I am startled by the Scripture readings for December 1st and 2nd in Common Prayer.* Isaiah 1:1-20. A hard word, a weighty word, heavy with the justice of God.
Here is a broken Father, crushed by the inconsolable affliction of His rebellious children. Here is the Father weeping over the burned city.
And yet these tattered lepers insist on parading their so-called sacrifices through the courts, keeping up the charade of a glittering festival.
“Your whole head is injured,
your whole heart afflicted.”
Stop the insanity!
“From the sole of your foot to the top of your head
there is no soundness.”
No soundness. Only noise.
No wholeness. Only fractures.
No peace, no shalom. Only the dizzying dance of hypocrisy even as the enemy draws closer.
Righteousness is under siege, and yet the parties and platitudes continue.
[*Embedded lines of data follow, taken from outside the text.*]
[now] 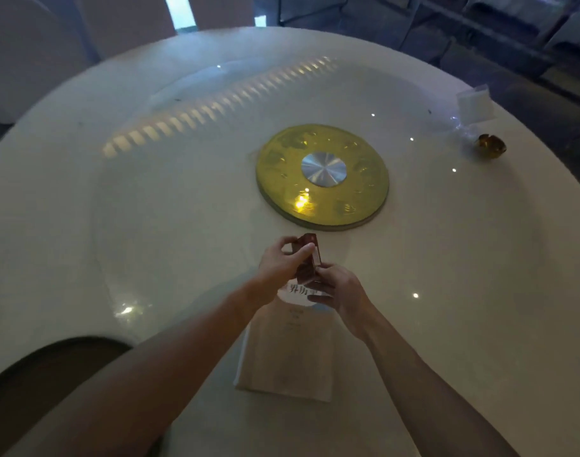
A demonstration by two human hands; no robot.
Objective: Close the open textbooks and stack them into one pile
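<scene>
A closed beige book [287,354] lies flat on the white round table [100,242] in front of me, with dark characters on a white patch at its far end. Above that far end I hold a small dark red book [308,258] upright and tilted. My left hand [282,262] grips its left side with the thumb across the cover. My right hand [339,288] holds its lower right edge. Whether the red book is fully closed is hard to tell in the dim light.
A yellow round disc [323,176] with a silver centre sits mid-table, just beyond my hands. At the far right edge lie a clear plastic bag [475,103] and a small amber object [491,146]. A dark chair back [47,367] curves at the lower left.
</scene>
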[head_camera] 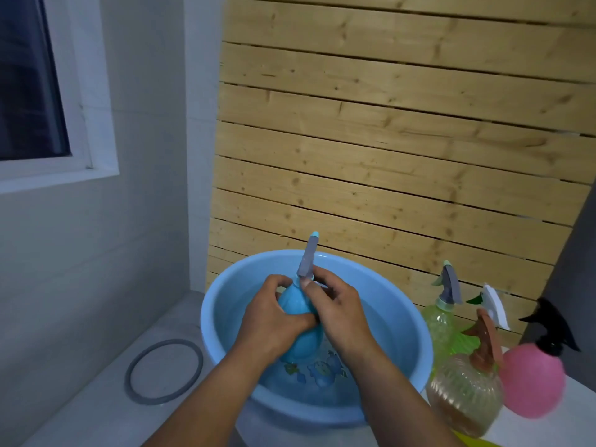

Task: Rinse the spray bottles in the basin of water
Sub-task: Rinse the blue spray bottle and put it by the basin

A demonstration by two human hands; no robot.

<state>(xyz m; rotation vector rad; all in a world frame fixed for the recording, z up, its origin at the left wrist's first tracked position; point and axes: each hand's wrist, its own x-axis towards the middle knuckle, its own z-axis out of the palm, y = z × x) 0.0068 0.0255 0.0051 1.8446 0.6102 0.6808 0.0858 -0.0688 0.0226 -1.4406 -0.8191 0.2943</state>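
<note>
While the blue spray bottle (298, 321) is held over the basin (225, 317), both grips are closed on it: left hand (271, 321) around the body, right hand (335, 314) at the neck. Body should be dipped and rubbed fully.

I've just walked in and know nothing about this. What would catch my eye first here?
Most likely the two hands at the centre: the left hand and right hand both grip a blue spray bottle over a light blue basin of water. To the right stands a row of other spray bottles: a green one, a clear amber one and a pink one. Behind everything rises a pale wooden slat wall.
</note>
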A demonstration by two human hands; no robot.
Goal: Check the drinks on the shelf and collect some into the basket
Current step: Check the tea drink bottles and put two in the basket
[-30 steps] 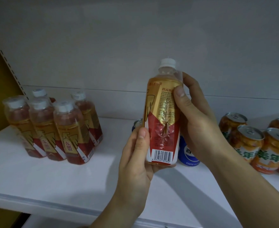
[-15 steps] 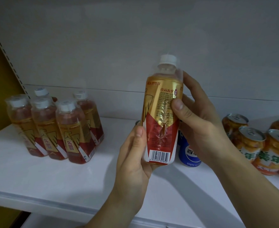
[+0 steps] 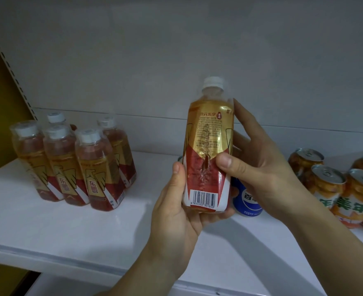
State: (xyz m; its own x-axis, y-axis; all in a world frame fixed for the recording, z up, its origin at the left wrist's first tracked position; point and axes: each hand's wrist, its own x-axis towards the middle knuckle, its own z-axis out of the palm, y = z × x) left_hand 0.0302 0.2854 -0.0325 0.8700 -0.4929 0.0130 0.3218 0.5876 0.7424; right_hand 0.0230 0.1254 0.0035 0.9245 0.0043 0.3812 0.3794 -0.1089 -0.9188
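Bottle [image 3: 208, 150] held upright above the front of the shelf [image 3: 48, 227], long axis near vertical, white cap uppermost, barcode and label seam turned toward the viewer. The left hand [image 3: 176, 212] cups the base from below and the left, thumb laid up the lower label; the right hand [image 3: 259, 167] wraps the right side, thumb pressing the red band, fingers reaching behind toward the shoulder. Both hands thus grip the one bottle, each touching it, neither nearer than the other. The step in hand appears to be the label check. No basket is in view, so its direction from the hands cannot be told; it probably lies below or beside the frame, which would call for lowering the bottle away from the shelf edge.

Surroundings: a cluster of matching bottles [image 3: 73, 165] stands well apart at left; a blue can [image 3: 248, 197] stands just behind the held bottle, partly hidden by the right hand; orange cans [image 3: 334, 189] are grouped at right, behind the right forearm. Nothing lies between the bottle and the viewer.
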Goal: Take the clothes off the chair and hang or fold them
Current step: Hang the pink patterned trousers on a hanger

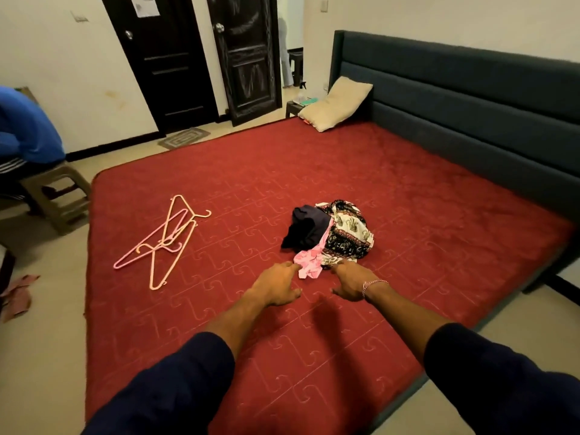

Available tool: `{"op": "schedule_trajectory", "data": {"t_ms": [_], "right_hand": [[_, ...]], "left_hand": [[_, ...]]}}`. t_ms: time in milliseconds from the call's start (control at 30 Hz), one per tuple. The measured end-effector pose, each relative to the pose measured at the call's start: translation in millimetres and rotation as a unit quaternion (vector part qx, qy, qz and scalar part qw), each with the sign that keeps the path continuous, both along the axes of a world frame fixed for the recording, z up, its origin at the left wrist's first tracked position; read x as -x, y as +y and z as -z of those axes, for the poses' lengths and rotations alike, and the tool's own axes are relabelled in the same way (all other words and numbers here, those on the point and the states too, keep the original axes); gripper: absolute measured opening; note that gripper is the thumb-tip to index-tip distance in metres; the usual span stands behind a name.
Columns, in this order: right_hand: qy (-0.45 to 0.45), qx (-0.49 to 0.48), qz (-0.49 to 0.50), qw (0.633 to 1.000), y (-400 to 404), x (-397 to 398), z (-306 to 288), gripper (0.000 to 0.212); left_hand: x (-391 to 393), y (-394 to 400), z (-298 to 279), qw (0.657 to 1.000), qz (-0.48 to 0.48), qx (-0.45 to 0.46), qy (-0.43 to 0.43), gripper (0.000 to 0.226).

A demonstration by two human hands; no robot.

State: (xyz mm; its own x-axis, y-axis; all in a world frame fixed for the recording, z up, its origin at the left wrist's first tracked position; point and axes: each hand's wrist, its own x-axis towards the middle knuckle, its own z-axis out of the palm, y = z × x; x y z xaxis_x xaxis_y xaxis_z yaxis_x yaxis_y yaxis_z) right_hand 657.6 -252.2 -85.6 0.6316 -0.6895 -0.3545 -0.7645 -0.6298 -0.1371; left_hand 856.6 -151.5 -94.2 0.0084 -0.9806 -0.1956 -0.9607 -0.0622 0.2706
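A small pile of clothes lies on the red bedspread (423, 199): a dark navy garment (306, 227), a black-and-cream patterned garment (348, 230) and a crumpled pink one (310, 262) at the pile's near edge. My left hand (277, 282) reaches forward with its fingertips at the pink garment's left side. My right hand (350, 279), wearing a bracelet, has its fingertips at the near edge of the patterned garment. Neither hand visibly grips any cloth. Several pink and peach plastic hangers (166, 243) lie in a heap on the bed to the left.
A blue garment (25, 127) is draped over something at the far left, above a brown plastic stool (59, 196). A beige pillow (335, 103) leans on the dark headboard (470, 89). Two dark doors (248, 58) stand behind. A reddish cloth (18, 293) lies on the floor.
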Motion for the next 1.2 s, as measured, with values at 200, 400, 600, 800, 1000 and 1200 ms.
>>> {"op": "schedule_trajectory", "data": {"t_ms": [200, 400, 600, 800, 1000, 1200], "right_hand": [[0.013, -0.051, -0.015, 0.998, -97.5, 1.3, 40.4, 0.049], [0.032, -0.089, -0.045, 0.995, -172.4, -17.7, 91.1, 0.046], [0.032, -0.102, -0.108, 0.988, -218.6, -58.4, 152.9, 0.045], [0.071, -0.077, -0.152, 0.983, -239.8, -100.8, 192.2, 0.040], [0.095, -0.016, -0.159, 0.983, -252.7, -116.3, 191.0, 0.037], [-0.069, 0.039, -0.106, 0.991, -275.4, -119.1, 162.2, 0.020]], "left_hand": [[11.3, -83.0, 35.5, 0.998, -0.031, -0.054, 0.013, 0.068], [9.1, -149.7, 78.0, 0.990, -0.086, -0.092, 0.059, 0.067], [-0.2, -180.1, 135.1, 0.978, -0.138, -0.120, 0.105, 0.061], [-9.7, -171.4, 174.3, 0.962, -0.173, -0.167, 0.129, 0.057], [-33.0, -169.8, 185.7, 0.958, -0.193, -0.169, 0.130, 0.053], [-46.0, -186.9, 177.1, 0.955, -0.207, -0.157, 0.141, 0.047]]}}
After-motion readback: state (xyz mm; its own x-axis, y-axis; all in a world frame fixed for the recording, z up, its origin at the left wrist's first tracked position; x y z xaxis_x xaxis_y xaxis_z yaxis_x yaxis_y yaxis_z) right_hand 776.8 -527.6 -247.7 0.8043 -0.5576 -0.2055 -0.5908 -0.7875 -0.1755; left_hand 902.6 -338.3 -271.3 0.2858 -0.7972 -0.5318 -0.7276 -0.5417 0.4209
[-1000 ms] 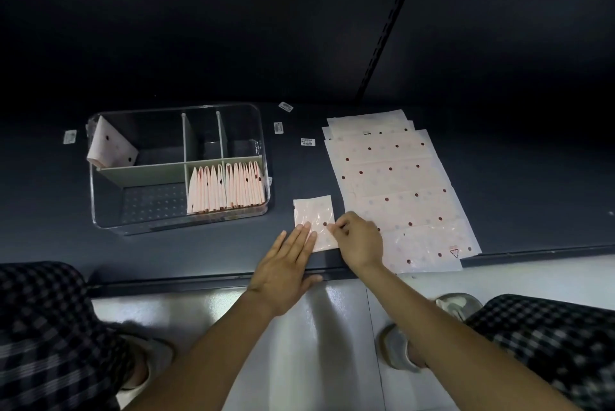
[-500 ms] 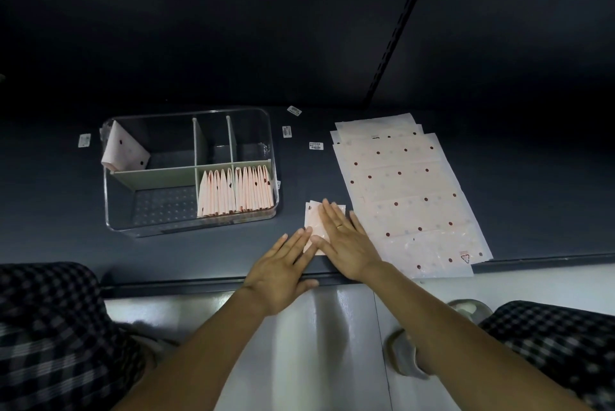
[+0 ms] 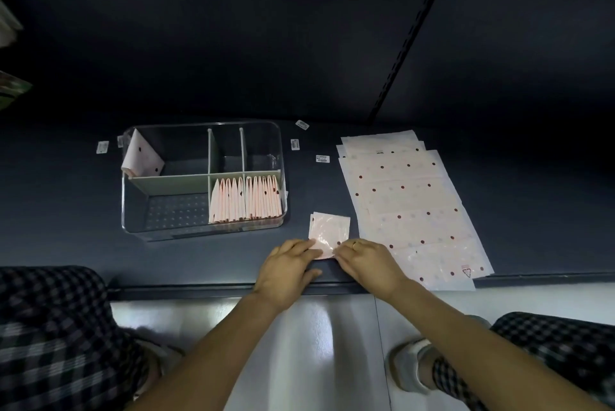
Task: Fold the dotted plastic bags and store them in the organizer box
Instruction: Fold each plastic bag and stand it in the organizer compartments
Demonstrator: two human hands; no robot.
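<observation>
- head view: a small folded dotted bag (image 3: 329, 232) lies flat on the dark shelf (image 3: 66, 211), between the clear organizer box (image 3: 203, 234) and a stack of flat dotted bags (image 3: 409, 207).
- the left hand (image 3: 286, 269) has its fingertips on the bag's near left corner; the right hand (image 3: 367, 259) pinches the near right corner. a ring (image 3: 354, 245) shows on one right finger.
- in the box, a row of folded bags (image 3: 246, 201) stands upright in the front right compartment; one folded bag (image 3: 141, 159) leans in the back left compartment.
- small white labels (image 3: 322, 158) lie scattered on the shelf behind the box.
</observation>
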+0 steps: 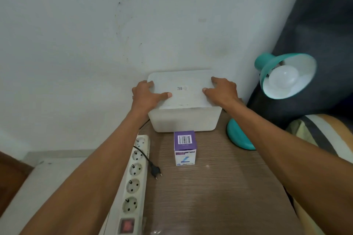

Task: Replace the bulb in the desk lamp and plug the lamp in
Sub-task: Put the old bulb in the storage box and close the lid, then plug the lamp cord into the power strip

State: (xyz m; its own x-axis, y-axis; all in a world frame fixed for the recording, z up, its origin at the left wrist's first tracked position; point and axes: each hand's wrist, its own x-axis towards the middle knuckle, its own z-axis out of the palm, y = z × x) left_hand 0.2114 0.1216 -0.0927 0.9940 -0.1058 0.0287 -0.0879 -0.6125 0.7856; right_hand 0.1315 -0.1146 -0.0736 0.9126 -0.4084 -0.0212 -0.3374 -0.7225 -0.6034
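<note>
A teal desk lamp [267,65] stands at the right of the wooden table, its base [237,138] partly behind my right forearm. A white bulb [284,77] sits inside its shade. The lamp's black plug [156,170] lies loose on the table beside a white power strip [134,181]. A purple and white bulb box [185,148] stands mid-table. Behind it is a white storage box [183,120] with a lid [183,87]. My left hand [148,94] grips the lid's left edge and my right hand [221,89] grips its right edge.
The wooden table [219,187] stands against a pale wall [95,34]. A dark cushion [315,25] and striped fabric [321,135] lie to the right. The power strip runs along the table's left edge, with a red switch [127,225] at its near end.
</note>
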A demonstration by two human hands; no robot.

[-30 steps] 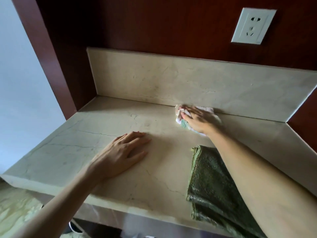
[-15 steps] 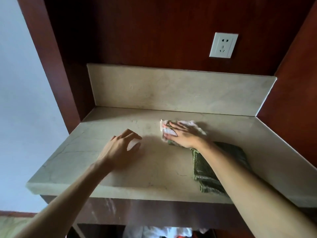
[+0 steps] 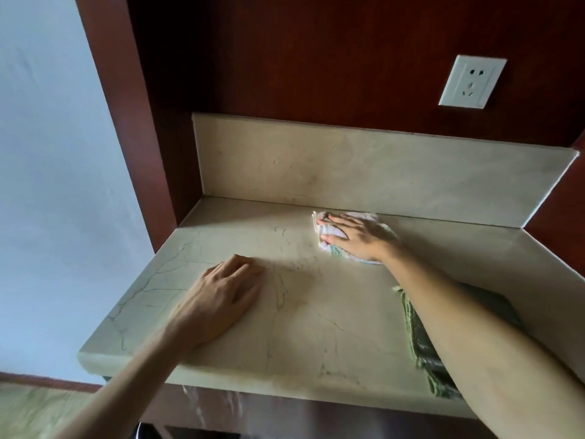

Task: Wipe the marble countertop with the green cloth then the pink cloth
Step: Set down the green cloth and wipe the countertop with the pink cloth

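A person's right hand [image 3: 356,237] presses flat on a crumpled pink cloth [image 3: 329,231] near the back of a cream marble counter [image 3: 316,327], the fingers [image 3: 335,220] spread wide over the fabric and pointing left, the cloth bunched beneath the palm and showing a pale green edge at its near side. The cloth lies just in front of the marble backsplash [image 3: 364,172], a little right of the counter's middle. The left hand [image 3: 221,299] rests palm down on the bare stone toward the front left, fingers held close together and slightly curled, holding nothing. A folded green cloth [image 3: 421,340] lies at the front right of the counter, largely hidden under the right forearm, its edge reaching the counter's front lip. Thin dark veins run through the marble near the left corner. Dark red wood panelling [image 3: 285,58] rises behind the backsplash and carries a white wall socket [image 3: 471,81] at upper right; a pale wall [image 3: 47,153] fills the left side.
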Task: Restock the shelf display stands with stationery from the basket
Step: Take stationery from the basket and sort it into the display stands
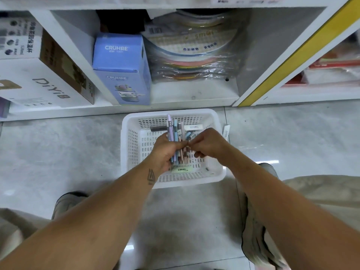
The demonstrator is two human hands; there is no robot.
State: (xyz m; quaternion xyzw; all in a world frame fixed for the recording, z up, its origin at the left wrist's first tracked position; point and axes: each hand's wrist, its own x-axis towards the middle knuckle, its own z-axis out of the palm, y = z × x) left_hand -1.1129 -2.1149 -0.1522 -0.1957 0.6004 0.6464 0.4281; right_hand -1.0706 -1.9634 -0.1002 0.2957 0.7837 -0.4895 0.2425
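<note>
A white plastic basket (132, 145) stands on the floor in front of the lowest shelf. My left hand (165, 152) grips a bundle of pastel pens (174, 131) above it, their tips pointing toward the shelf. My right hand (206, 143) is close beside the bundle on its right, fingers curled and pinching at a pen there. A green-labelled eraser (182, 169), a dark pen (157, 129) and a white eraser (194, 127) lie in the basket.
The white shelf (194, 98) holds a blue CRUHRE box (121, 69), wrapped round coloured pads (191, 55) and white DiYi boxes (44, 84). A white item (226, 131) lies on the tile floor right of the basket. My shoes flank the basket.
</note>
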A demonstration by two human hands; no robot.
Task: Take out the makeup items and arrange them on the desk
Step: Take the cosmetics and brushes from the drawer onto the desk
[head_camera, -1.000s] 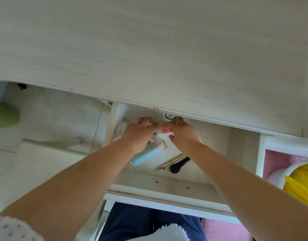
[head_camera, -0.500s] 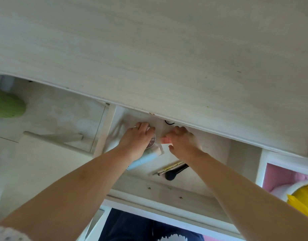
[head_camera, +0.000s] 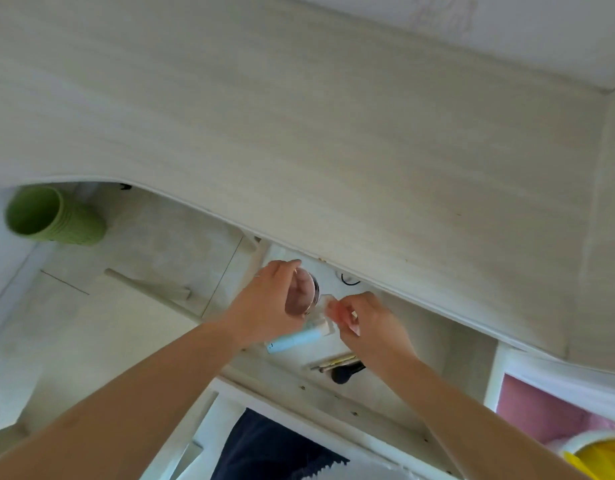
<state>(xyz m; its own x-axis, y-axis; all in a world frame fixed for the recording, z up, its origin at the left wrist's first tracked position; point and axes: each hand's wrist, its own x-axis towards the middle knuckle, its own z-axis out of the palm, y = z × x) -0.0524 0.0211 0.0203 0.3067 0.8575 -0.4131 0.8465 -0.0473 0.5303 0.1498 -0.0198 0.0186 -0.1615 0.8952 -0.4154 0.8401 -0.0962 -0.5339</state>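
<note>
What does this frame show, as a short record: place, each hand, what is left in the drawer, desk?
place: open drawer under the desk
left hand: grips a round mirror, lifted above the drawer
right hand: pinches a small pink item; its kind cannot be told
left in drawer: blue tube, brushes, black loop
desk: no makeup on the part in view
beside: green bin on the floor

The desk (head_camera: pixel 299 116) is made of pale wood with a matt grain. A shiny round mirror (head_camera: pixel 303 295) with a metal rim is seen. The blue tube (head_camera: pixel 294 340) looks like smooth plastic. The green cup (head_camera: pixel 53 216) is ribbed plastic.
</note>
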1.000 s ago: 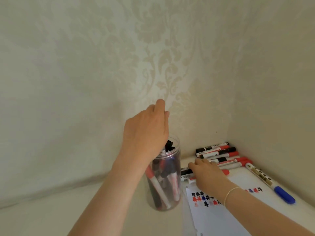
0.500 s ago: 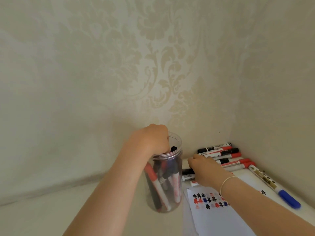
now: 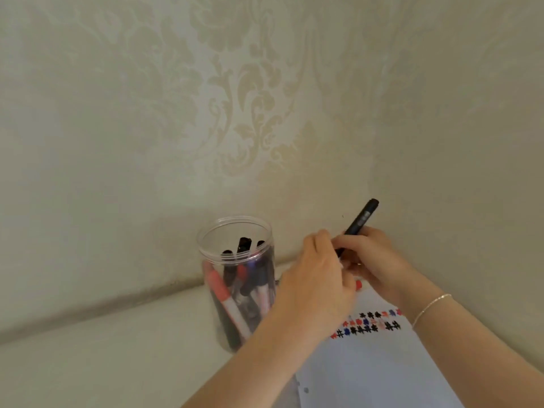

The fatherless and widow cry out, but who has ears to hear?
Oh, sometimes it causes me to tremble, tremble. tremble.
For who can stand against such an injunction? And who am I in the holiday parade?
And yet the word of justice contains a word of mercy. (Blessed be the faithfulness of God.) Here is a diagnosis, and that is grace to the gaping wounded. Here is the naked, ugly truth, and therein lies salvation.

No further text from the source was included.